Thursday, September 27, 2007

Book Report




One lesson hammered home in amazing detail by Caro’s Johnson bio is the paramount power of money in politics. Duhhh. Yes, but there is a level of detail and documentation in these volumes that is authoritative, and would simply be impossible in any account of more recent events. We get the perspective provided by the passage of sixty years, but the events (and even many of the names) are eerily familiar to readers of the paper this morning.

Johnson’s career was bankrolled from his first run for Congress by Brown and Root, a small, unassuming contractor you might have heard of from the Houston area. In election after election, Johnson spent sums that were unprecedented for congressional and senatorial campaigns respectively.

The Marshall Ford Dam. In the late thirties, Brown and Root had already started the dam that they would build their fortunes on, but they had two problems: (1) the dam was not authorized by Congress, as mandated by law, and (2) the dam was actually prohibited by law, because the land on which it was built was not owned by the federal government. These problems had originally been surmountable because the chairman of the House Appropriations Committee was committed to using his position to overcome these obstacles. But in February 1937, “Buck” Buchanan died at a most inconvenient moment for Brown and Root. Johnson was financed by the company in his first congressional campaign, in Buchanan’s district, specifically for the purpose of resolving these problems. It was make or break time for Herman Brown.




Johnson won his seat, and Brown got his dam, which was to be the financial cornerstone of the company’s future success. Caro seems to stand in awe of the sums available to candidate Johnson:

“A rough rule of thumb, occasionally violated, among Texas politicians was that a respectable statewide campaign could be waged for between $75,000 and $100,000. Johnson was thinking of money on a completely different scale. He always had. His first campaign for Congress, in 1937, had been one of the most expensive campaigns – possibly the most expensive campaign – in the history of Texas. During his first senate campaign, in 1941, men handed him (or handed to his aides, for his use) checks or envelopes stuffed with cash – checks and cash in amounts unprecedented even in the free spending world of Texas politics – and with these contributions of hundreds of thousands of dollars, he had waged the most expensive senatorial campaign in Texas political history. Now, in his last chance, he planned to use money on a scale unprecedented even for him.

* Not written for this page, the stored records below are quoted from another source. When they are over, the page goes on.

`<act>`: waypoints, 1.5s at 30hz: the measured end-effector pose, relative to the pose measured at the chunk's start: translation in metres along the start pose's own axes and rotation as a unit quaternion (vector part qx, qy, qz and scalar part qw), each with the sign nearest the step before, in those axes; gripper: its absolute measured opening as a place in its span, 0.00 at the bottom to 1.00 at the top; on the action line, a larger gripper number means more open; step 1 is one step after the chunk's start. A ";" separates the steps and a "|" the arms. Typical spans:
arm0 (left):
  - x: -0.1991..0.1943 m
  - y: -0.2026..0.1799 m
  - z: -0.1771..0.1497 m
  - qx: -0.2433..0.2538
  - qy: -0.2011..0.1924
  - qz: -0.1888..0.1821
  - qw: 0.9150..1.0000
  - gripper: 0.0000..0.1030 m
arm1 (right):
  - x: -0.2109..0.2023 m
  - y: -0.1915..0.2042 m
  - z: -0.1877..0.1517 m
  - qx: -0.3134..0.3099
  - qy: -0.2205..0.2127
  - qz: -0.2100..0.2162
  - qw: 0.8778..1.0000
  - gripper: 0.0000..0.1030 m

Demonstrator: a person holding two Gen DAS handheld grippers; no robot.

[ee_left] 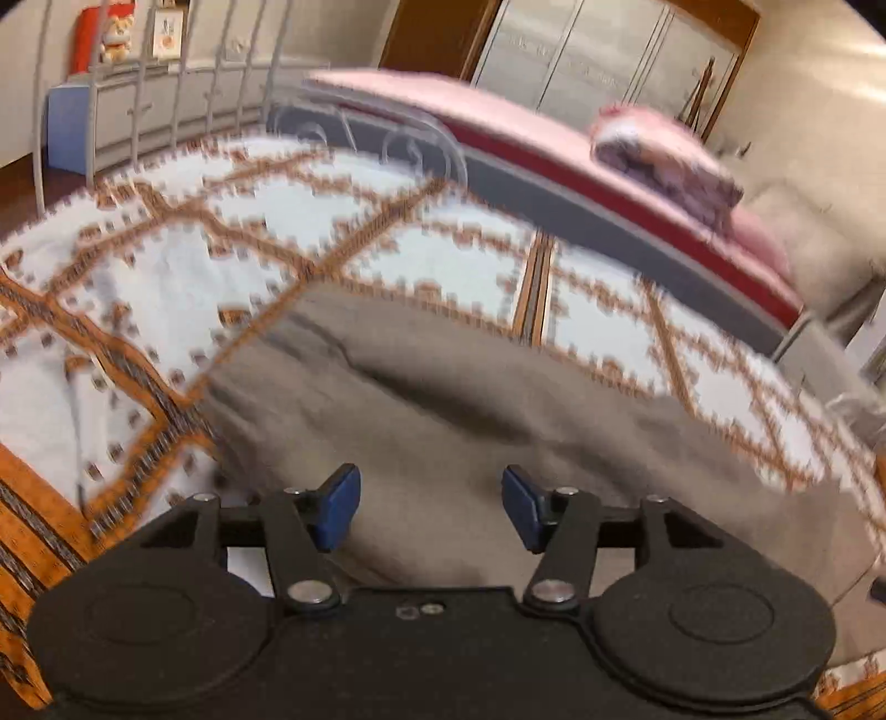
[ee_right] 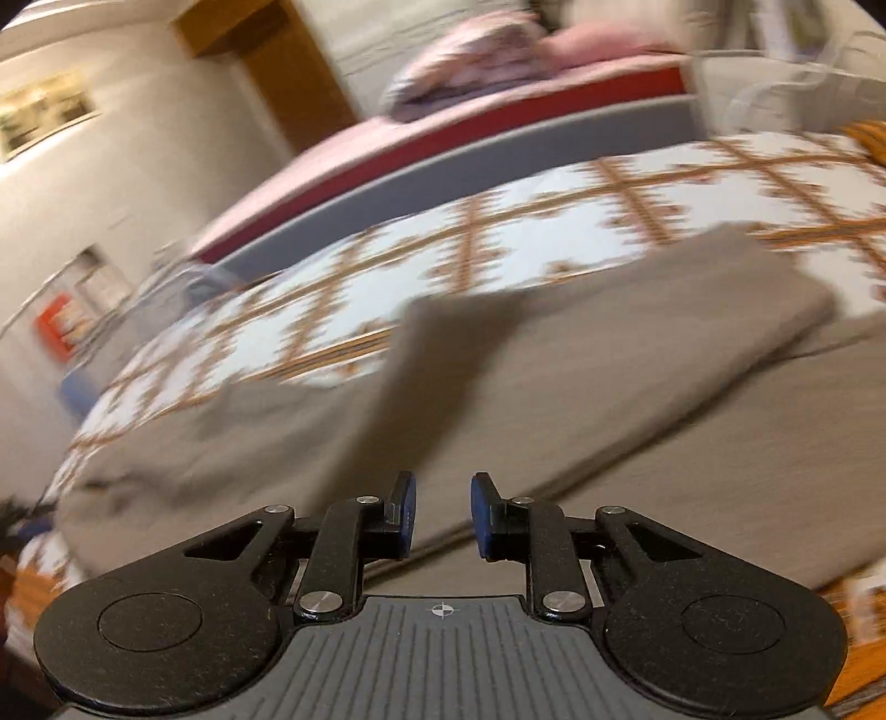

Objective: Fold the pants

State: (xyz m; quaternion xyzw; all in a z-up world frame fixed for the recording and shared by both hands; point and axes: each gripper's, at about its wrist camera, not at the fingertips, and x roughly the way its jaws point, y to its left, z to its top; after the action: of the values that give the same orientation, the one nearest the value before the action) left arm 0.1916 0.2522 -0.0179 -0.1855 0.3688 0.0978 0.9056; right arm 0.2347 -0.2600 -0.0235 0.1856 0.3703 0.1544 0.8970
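Grey-brown pants [ee_left: 443, 410] lie spread on a bed with a white and orange patterned cover [ee_left: 183, 266]. In the left wrist view my left gripper [ee_left: 431, 507] hovers over the near part of the pants, its blue pads wide apart and nothing between them. In the right wrist view the pants [ee_right: 581, 360] show a folded layer lying over a lower one. My right gripper [ee_right: 443, 515] is above the near edge of that cloth, with a narrow gap between its pads and no fabric pinched in it. Both views are blurred.
A second bed with a pink cover [ee_left: 554, 127] and a bundled blanket [ee_left: 664, 155] stands beyond. A metal bed frame [ee_left: 138, 94] and a low cabinet [ee_left: 166, 105] are at the back left, and wardrobe doors [ee_left: 609, 50] behind.
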 end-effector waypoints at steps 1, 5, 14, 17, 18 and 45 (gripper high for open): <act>0.006 -0.002 -0.004 0.002 0.014 0.003 1.000 0.47 | 0.000 -0.012 0.004 0.017 0.000 -0.007 1.000 0.22; 0.021 -0.004 -0.005 0.013 0.022 0.045 0.999 0.46 | 0.010 -0.057 0.016 0.088 0.009 -0.029 0.996 0.22; 0.043 -0.023 -0.008 0.071 0.049 0.066 0.994 0.65 | 0.038 -0.116 0.025 0.202 0.011 0.006 0.979 0.22; 0.042 -0.023 -0.012 0.073 0.055 0.063 0.994 0.66 | 0.041 -0.124 0.032 0.219 0.006 0.012 0.976 0.21; 0.043 -0.023 -0.013 0.078 0.057 0.063 0.993 0.65 | 0.041 -0.122 0.035 0.210 0.005 0.003 0.978 0.15; 0.043 -0.023 -0.016 0.097 0.063 0.040 0.992 0.75 | -0.023 -0.175 0.032 0.199 -0.043 -0.088 0.975 0.28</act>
State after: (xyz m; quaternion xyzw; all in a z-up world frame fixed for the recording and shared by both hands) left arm 0.2188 0.2267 -0.0525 -0.0878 0.4400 0.0862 0.8895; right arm 0.2673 -0.4310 -0.0668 0.3336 0.3697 -0.0097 0.8672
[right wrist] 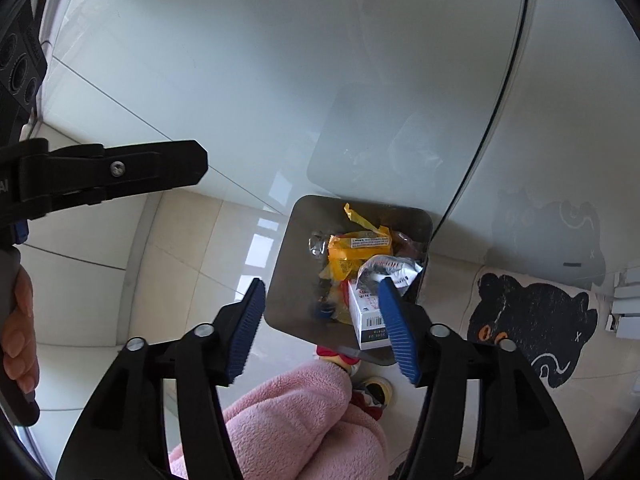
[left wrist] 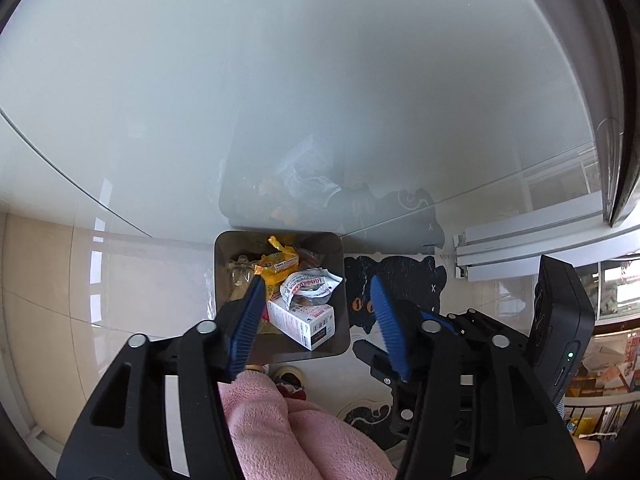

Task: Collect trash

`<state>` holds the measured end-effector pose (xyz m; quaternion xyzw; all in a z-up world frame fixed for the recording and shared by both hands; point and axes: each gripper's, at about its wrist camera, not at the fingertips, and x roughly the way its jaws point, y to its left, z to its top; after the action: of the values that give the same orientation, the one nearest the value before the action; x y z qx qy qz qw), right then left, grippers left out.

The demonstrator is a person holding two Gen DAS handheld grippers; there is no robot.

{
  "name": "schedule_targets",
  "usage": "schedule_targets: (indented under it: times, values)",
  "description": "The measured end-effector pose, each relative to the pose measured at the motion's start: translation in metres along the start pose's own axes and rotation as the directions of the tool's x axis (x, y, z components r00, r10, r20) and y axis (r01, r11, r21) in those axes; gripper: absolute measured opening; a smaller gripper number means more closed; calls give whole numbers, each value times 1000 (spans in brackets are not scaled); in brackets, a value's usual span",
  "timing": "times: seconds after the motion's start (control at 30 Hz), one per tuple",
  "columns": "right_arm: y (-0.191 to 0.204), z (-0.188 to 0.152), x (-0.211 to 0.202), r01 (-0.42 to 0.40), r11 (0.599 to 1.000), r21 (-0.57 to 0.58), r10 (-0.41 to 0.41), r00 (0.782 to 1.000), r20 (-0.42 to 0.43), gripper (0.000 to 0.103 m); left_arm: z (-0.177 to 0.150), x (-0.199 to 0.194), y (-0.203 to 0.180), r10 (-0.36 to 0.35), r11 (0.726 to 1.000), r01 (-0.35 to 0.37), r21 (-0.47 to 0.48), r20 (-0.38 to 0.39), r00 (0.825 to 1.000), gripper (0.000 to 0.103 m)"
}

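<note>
Below the edge of the glass desk point(left wrist: 280, 80), on the tiled floor point(left wrist: 132, 280), stands a metal trash bin point(left wrist: 340, 344), and both grippers hang over it, pointing steeply down. The left gripper point(left wrist: 316, 320) has its jaws apart with nothing between them; through the gap one sees the trash in the bin: a white box point(left wrist: 300, 320), a yellow wrapper point(left wrist: 278, 264) and a crumpled white packet point(left wrist: 308, 286). The right gripper point(right wrist: 324, 320) also has its jaws apart and empty, above the same bin point(right wrist: 288, 280).

I judge that the step in hand is a drop into the bin. To do it well, the jaws should stay wide until they are lifted clear of the rim, so that no wrapper sticks to the blue pads point(left wrist: 248, 320) and is pulled out again. No other trash shows on the desk in these views.

A person's hand point(right wrist: 18, 332) holds the handle of the left gripper at the side. A pink fleece sleeve or trouser leg point(right wrist: 300, 420) is below the grippers; which one, I cannot tell.
</note>
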<state>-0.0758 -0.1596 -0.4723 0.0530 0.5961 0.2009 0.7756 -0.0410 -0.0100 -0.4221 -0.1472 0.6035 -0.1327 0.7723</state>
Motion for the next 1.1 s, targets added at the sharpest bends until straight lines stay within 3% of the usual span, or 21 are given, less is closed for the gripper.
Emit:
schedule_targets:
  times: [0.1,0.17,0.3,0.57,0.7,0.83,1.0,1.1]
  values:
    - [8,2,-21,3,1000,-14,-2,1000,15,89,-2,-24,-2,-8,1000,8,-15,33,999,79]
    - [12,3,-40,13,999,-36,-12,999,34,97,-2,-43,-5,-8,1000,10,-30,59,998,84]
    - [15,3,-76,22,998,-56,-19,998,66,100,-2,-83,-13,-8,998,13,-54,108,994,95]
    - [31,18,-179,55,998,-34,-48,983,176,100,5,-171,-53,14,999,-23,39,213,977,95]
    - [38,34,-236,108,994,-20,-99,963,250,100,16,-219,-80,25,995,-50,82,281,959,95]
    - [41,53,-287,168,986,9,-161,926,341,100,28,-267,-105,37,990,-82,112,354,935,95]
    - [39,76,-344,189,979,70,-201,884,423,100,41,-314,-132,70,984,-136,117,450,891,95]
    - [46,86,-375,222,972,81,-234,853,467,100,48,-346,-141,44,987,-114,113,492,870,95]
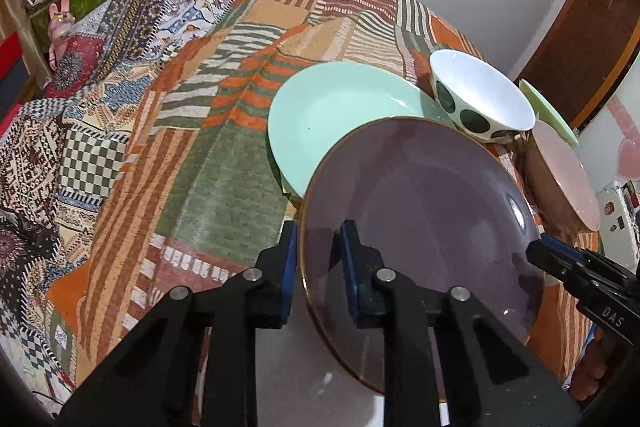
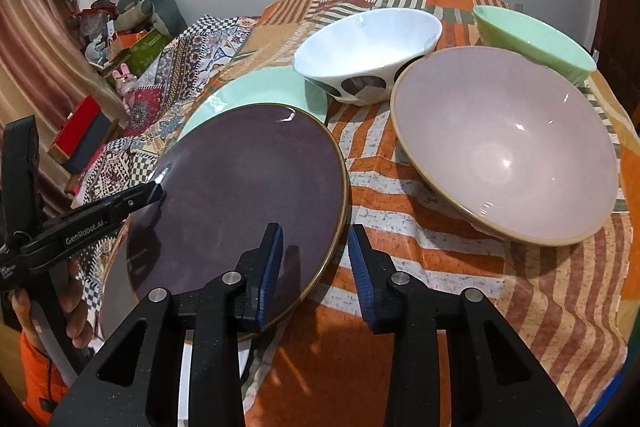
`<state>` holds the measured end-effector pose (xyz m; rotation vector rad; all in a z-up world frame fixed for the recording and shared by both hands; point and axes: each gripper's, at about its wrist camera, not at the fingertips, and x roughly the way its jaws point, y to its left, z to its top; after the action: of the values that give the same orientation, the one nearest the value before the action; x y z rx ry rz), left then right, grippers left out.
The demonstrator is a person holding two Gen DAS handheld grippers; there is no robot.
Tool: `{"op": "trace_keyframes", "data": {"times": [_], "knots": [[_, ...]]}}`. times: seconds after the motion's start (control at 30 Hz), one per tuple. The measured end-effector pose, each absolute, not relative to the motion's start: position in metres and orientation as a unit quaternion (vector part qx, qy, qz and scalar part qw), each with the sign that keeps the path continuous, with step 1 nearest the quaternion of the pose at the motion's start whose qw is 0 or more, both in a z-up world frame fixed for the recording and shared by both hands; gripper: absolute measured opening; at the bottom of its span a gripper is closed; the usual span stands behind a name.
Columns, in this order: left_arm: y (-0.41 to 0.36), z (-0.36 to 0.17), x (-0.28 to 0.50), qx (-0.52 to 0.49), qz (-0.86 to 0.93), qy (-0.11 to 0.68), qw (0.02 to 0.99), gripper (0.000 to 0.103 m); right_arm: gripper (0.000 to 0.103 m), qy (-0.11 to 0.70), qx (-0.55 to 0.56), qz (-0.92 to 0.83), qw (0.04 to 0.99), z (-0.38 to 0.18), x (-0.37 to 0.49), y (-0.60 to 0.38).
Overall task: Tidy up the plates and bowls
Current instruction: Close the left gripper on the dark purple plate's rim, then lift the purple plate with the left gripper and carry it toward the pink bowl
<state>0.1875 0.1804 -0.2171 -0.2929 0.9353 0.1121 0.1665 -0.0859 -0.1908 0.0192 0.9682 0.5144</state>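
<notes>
While straddling the purple plate [image 1: 424,211] rim | both hand-held grippers (left [image 1: 318,259], right [image 2: 316,263]) pads apart

The left gripper [image 1: 318,263] straddles the near left rim of a dark purple plate [image 1: 424,211], one blue pad under the rim and one over the plate's face; whether the jaws press the rim cannot be told. The plate is tilted and overlaps a mint green plate [image 1: 332,123] lying behind it on the patchwork cloth [image 1: 224,147] that covers the table. Right of the green plate stands a white bowl with dark spots [image 1: 480,95]. A pink bowl [image 1: 560,171] and a pale green bowl [image 1: 548,111] show at the right edge. The right gripper [image 1: 538,255] reaches the purple plate's right rim.
</notes>
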Motion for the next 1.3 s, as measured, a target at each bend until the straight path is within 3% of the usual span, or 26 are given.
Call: {"op": "trace_keyframes", "data": {"times": [0.73,1.3], "knots": [[0.172,-0.216,0.178,-0.166,0.054,0.457,0.872,0.021,0.025,0.466,-0.002,0.241,0.851,-0.188,0.168,-0.084],[0.143,-0.155,0.147,-0.153,0.043,0.413,0.897,0.021,0.025,0.415,0.015,0.245,0.876,-0.145,0.141,-0.099]]}}
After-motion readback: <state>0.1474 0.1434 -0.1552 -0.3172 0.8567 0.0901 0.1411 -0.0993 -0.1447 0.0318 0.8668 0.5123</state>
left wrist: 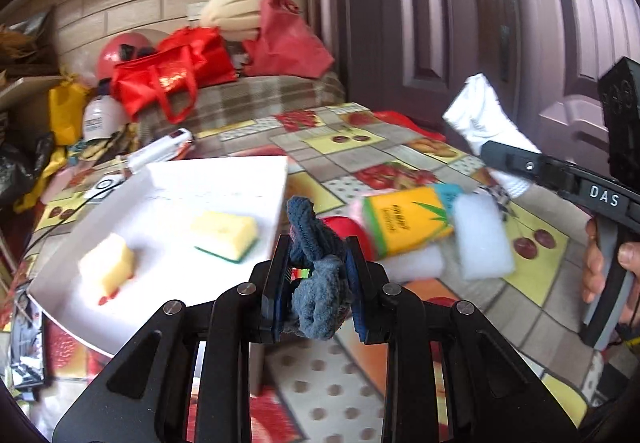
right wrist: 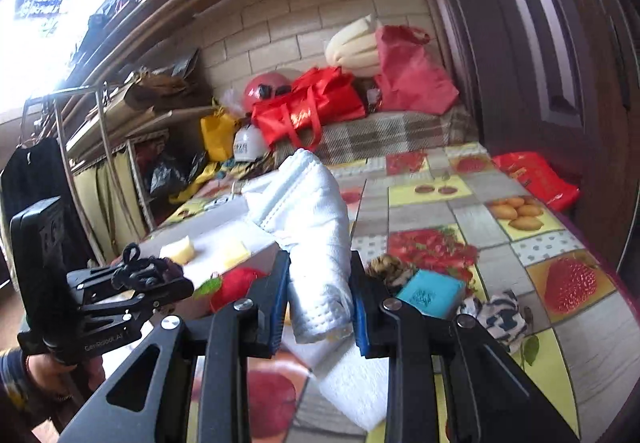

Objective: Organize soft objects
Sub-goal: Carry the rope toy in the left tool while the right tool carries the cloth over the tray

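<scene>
Your fruit-print vinyl tablecloth point(right wrist: 460, 203) carries a shallow white rectangular tray point(left wrist: 224, 179) with two yellow sponges point(left wrist: 224, 229) in it. The folded white waffle-weave towel point(right wrist: 316, 235) in your right gripper point(right wrist: 320, 303) is light and floppy; pinched low, its top flops over, so grip nearer mid-fold. The small bunched blue-grey knit cloth point(left wrist: 320, 279) is limp and compressible. Your left gripper point(left wrist: 318, 263) has clamped tight on it; both jaws are closed on fabric, lifted above the table.
</scene>
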Demonstrator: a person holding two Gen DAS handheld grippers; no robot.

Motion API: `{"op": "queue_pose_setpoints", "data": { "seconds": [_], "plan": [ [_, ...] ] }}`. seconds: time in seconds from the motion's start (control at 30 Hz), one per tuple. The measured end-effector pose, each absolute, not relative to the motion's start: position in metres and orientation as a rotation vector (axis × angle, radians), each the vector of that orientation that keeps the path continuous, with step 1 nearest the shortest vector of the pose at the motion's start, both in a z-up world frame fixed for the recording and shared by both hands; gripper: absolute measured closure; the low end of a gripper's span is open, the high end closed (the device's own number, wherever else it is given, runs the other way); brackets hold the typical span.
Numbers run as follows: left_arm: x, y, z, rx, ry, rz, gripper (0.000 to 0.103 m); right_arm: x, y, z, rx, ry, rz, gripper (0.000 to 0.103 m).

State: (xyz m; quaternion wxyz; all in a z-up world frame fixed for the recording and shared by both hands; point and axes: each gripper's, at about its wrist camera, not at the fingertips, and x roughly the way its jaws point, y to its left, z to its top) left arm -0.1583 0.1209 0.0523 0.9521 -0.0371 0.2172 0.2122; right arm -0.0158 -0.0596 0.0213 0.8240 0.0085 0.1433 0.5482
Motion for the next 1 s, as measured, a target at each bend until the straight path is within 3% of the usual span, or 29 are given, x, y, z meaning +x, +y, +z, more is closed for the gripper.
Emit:
{"op": "queue_pose_setpoints", "data": {
  "seconds": [0.7, 1.0],
  "plan": [
    [-0.173, 0.182, 0.048, -0.06, 0.431, 0.604, 0.078, -0.053, 0.013, 0.014, -0.148, 0.312, 1.219, 0.076],
    [-0.208, 0.233, 0.047, -0.241, 0.357, 0.726, 0.078, -0.069, 0.045, 0.009, -0.214, 0.301, 1.248, 0.076]
  ]
}}
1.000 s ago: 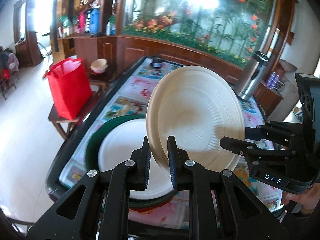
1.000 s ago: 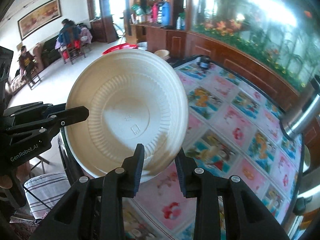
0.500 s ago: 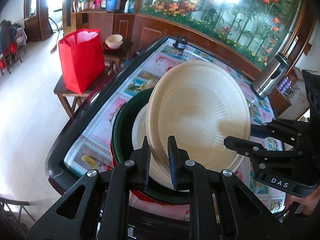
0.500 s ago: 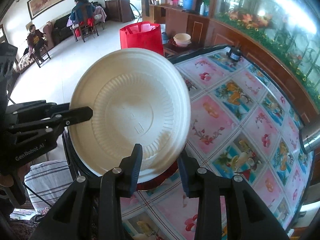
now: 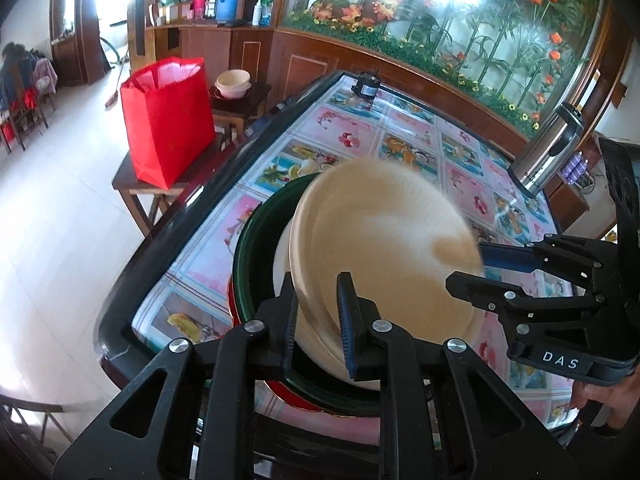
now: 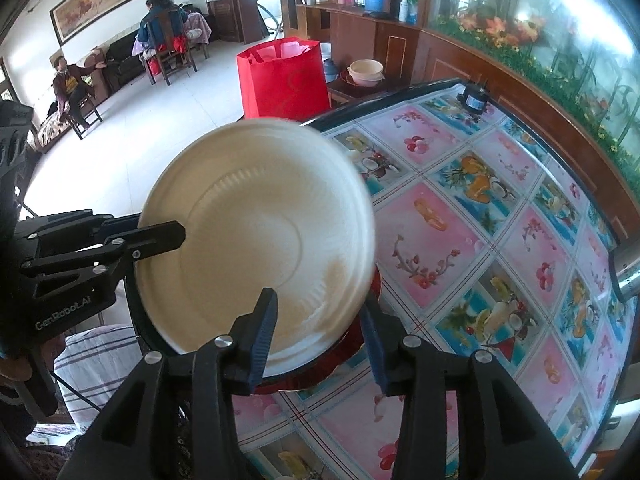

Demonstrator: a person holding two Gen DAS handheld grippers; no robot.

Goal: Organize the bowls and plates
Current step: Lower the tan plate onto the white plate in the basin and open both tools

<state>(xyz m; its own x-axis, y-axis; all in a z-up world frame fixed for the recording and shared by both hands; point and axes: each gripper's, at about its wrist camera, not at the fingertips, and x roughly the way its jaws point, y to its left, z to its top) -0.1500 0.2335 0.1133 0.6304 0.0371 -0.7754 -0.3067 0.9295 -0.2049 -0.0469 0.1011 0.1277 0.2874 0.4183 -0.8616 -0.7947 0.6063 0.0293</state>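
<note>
Left tongs (image 5: 316, 320) clamp the round cream paper plate's (image 5: 384, 248) rim; right tongs (image 6: 318, 336) (opening) straddle the opposite rim.

Cream plate (image 5: 384, 248) motion-blurred, ribbing lost. It hides most of the white plate (image 5: 282, 256) and green dish (image 5: 256, 248) beneath. Red rim (image 6: 374, 284) barely shows. Steel flask (image 6: 628, 280) cut off at frame edge.

the cream plate (image 6: 256, 240) looks like matt pressed paper pulp with fine ribbing. the table (image 6: 480, 240) has a glossy plastic cover printed with fruit. the green basin (image 5: 256, 240) is shiny plastic. the red bag (image 5: 168, 120) is dull non-woven cloth, the thermos (image 5: 548, 148) is brushed steel, and the cabinets (image 5: 320, 64) are polished wood.
</note>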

He had it to use. After Johnson’s 1941 Senate campaign, George Brown had delivered to Johnson Herman Brown’s pledge to finance a second Senate campaign as lavishly as he had financed a first. Since that time, the federal contracts Johnson had helped Brown and Root obtain had gotten bigger; profits had mounted from millions of dollars to tens of millions – and at the same time fierce Herman Brown had glimpsed the wealth that could come to his company through the efforts of a Senator, rather than a mere Representative. In 1947, the pledge was renewed; if Lyndon wanted to run, the money would be there – as much as was needed.”


It was these huge sums that allowed Johnson to employ a dang helicopter – of all things! – in the ’48 race. This was a huge advantage, not only in covering the vast Texas distances, but also for attracting crowds for the novelty of the ‘Flying Windmill’.